Discussion (11 Comments)Read Original on HackerNews

purkka•about 2 hours ago
90% of 30% of total energy use. So, actually 27%. What a title.
ortusdux•about 2 hours ago
gblargg•about 1 hour ago
> Due to a phenomenon known as Joule heating – an unavoidable consequence of how they operate at a fundamental level – chips dissipate almost exactly the amount of power they consume as heat.

I don't think you'll ever make a chip not dissipate as heat the energy you feed into it for operation. Where else would it go?

kilobaud•about 1 hour ago
I think the main idea is that MOSFET chips don’t sink or source much current on their own (“fundamental” seeming to mean the way that current does not propagate into the gates, and most designs only really draw current during transitions)

OTOH some chips (amplifiers for example) may indeed have current flowing through them and therefore the power consumption of the “chip” would equal the sum of heat loss and output power.

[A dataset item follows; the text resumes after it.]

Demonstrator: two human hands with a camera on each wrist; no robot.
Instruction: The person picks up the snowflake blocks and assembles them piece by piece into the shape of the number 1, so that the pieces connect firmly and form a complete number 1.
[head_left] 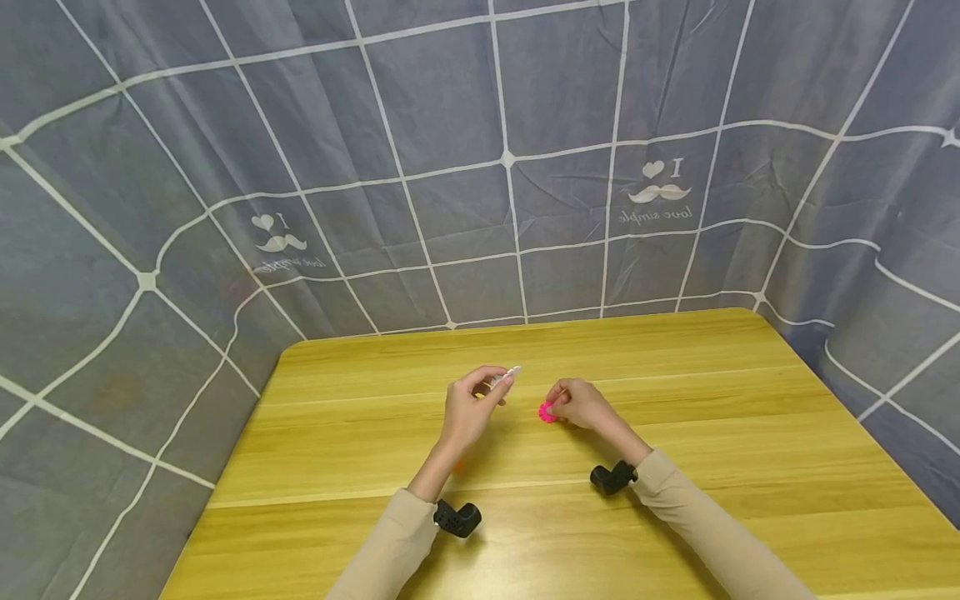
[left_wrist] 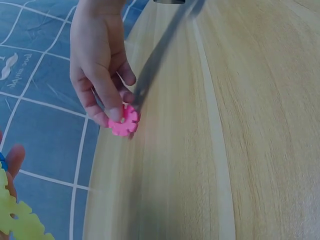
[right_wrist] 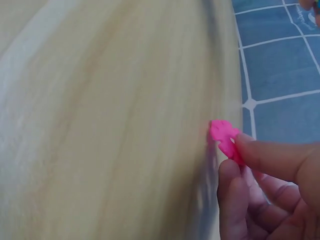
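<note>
My right hand point(head_left: 585, 404) pinches a pink notched disc point(head_left: 547, 412), a snowflake building piece, between thumb and fingertips. In the right wrist view the pink disc point(right_wrist: 225, 137) is tilted, its lower edge covered by the thumb. To the left, my left hand point(head_left: 471, 406) grips a small group of notched pieces; a whitish piece point(head_left: 512, 372) sticks out past the thumb. Yellow notched pieces point(left_wrist: 20, 217) and a bit of blue point(left_wrist: 3, 162) show at the left wrist view's edge, the rest out of frame. The two hands are apart, above the table.
Under the hands is a wood-grain table point(head_left: 360, 450). A small orange thing point(head_left: 458, 467) lies partly hidden beside the left wrist. Black wrist cameras point(head_left: 459, 519) jut inward from both sleeves. A grey curtain point(head_left: 450, 208) with white lines surrounds the table's back and sides.
</note>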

At least that’s my interpretation of the framing “how they operate at a fundamental level”. I could be wrong too, I’m not a working EE

oakwhiz•about 1 hour ago
It could go into the information directly. https://en.wikipedia.org/wiki/Landauer%27s_principle
functionmouse•about 2 hours ago
We should block all stories with "could" in the headline; "could" implies conjecture - not news.
jnellis•about 2 hours ago
I heard copper is better an transferring heat but aluminum is better at RELEASING heat via airflow. Hence you see copper tubes on cpu coolers that terminate in aluminum fins.
miahi•about 1 hour ago
Not really. They use aluminum fins because they are way lighter and cheaper. The copper tubes are actually heat pipes that transfer the heat through liquid/vapor phase change. And copper is used because the liquid inside is water (aluminum would corrode) and they are also easier to bend into shape (aluminum fatigues easier with bends, and pores would allow the liquid to escape).
miahi•about 1 hour ago
In the energy results they are comparing their novel water block cold plate against an air cooled facility, not against a similar water-cooled facility.
aetherson•about 2 hours ago
Copper is expensive, and the manufacturing process sounds finicky.
roesel•about 2 hours ago
Until the micro/nano-patterned surface gets dirty at least.